What the task asks: In the entries that follow, the first line to write out is the one containing "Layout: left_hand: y", and the last is the one containing "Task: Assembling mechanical". Reproduce that stretch exactly, with nothing before or after it.
═════ Data in this exercise
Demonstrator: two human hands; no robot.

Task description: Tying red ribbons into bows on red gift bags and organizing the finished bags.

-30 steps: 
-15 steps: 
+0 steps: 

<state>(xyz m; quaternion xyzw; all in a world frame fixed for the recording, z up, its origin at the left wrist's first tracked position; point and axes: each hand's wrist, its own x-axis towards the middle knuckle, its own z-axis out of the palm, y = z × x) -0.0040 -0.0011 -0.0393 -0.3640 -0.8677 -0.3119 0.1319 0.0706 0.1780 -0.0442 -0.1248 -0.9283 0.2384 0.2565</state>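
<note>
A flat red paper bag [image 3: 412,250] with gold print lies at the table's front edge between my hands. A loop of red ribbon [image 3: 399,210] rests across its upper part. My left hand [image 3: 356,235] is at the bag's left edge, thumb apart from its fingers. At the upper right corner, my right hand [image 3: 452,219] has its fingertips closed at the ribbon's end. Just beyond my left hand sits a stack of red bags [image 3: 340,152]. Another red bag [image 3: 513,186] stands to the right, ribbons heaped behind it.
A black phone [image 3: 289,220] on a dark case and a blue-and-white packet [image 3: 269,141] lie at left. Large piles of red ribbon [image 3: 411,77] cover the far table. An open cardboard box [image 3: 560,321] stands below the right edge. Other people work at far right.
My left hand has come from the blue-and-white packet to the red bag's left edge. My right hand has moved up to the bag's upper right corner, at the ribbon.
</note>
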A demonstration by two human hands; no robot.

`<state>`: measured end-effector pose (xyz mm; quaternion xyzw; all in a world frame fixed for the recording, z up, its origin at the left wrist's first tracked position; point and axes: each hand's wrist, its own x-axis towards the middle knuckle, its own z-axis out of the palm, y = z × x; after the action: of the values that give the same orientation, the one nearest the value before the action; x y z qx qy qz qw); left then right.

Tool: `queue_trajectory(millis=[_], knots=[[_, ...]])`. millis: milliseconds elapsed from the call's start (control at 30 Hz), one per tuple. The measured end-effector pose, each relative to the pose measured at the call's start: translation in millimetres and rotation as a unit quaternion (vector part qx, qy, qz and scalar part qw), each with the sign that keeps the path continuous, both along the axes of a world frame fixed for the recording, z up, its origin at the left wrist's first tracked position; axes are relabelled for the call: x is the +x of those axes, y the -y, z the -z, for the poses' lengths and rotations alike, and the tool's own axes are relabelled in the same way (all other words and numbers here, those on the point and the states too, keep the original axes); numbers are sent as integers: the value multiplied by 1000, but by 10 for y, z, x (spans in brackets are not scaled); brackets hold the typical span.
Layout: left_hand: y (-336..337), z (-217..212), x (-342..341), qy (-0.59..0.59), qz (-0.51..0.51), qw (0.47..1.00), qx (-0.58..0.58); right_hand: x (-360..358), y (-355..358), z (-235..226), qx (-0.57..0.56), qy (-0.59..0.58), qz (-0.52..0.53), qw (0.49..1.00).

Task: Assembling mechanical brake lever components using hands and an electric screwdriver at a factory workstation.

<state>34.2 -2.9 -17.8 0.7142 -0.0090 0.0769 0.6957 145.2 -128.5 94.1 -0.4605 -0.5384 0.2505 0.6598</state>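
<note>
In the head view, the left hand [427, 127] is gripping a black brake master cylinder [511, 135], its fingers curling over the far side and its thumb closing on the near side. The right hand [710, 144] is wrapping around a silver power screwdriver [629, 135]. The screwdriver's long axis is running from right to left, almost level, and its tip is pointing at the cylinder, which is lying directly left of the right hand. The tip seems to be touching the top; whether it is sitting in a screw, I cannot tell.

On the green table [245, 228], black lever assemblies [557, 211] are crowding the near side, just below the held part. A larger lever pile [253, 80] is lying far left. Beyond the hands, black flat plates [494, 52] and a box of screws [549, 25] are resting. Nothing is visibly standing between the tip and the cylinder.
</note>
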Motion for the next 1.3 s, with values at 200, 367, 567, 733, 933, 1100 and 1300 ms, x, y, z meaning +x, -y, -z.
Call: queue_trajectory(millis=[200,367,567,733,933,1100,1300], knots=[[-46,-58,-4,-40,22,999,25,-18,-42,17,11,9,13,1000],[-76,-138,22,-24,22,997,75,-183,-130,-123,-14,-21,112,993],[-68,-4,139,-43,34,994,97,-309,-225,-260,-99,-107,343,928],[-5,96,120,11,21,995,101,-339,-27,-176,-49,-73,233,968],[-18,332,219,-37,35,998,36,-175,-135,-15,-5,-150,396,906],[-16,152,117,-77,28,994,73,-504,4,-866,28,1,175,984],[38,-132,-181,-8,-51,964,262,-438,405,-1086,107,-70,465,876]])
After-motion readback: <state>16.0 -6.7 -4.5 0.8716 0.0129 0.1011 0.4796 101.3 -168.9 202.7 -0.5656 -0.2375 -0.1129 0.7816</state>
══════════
Exercise output:
Layout: left_hand: y (-336..337), z (-217..212), x (-342..341), qy (-0.59..0.59), qz (-0.51..0.51), qw (0.47..1.00), qx (-0.58..0.58); right_hand: x (-360..358), y (-355..358), z (-235..226), qx (-0.57..0.56), qy (-0.59..0.58), qz (-0.52..0.53), qw (0.49..1.00).

Task: Assembling mechanical brake lever components using hands and an electric screwdriver at a factory workstation.

The answer was written out completely.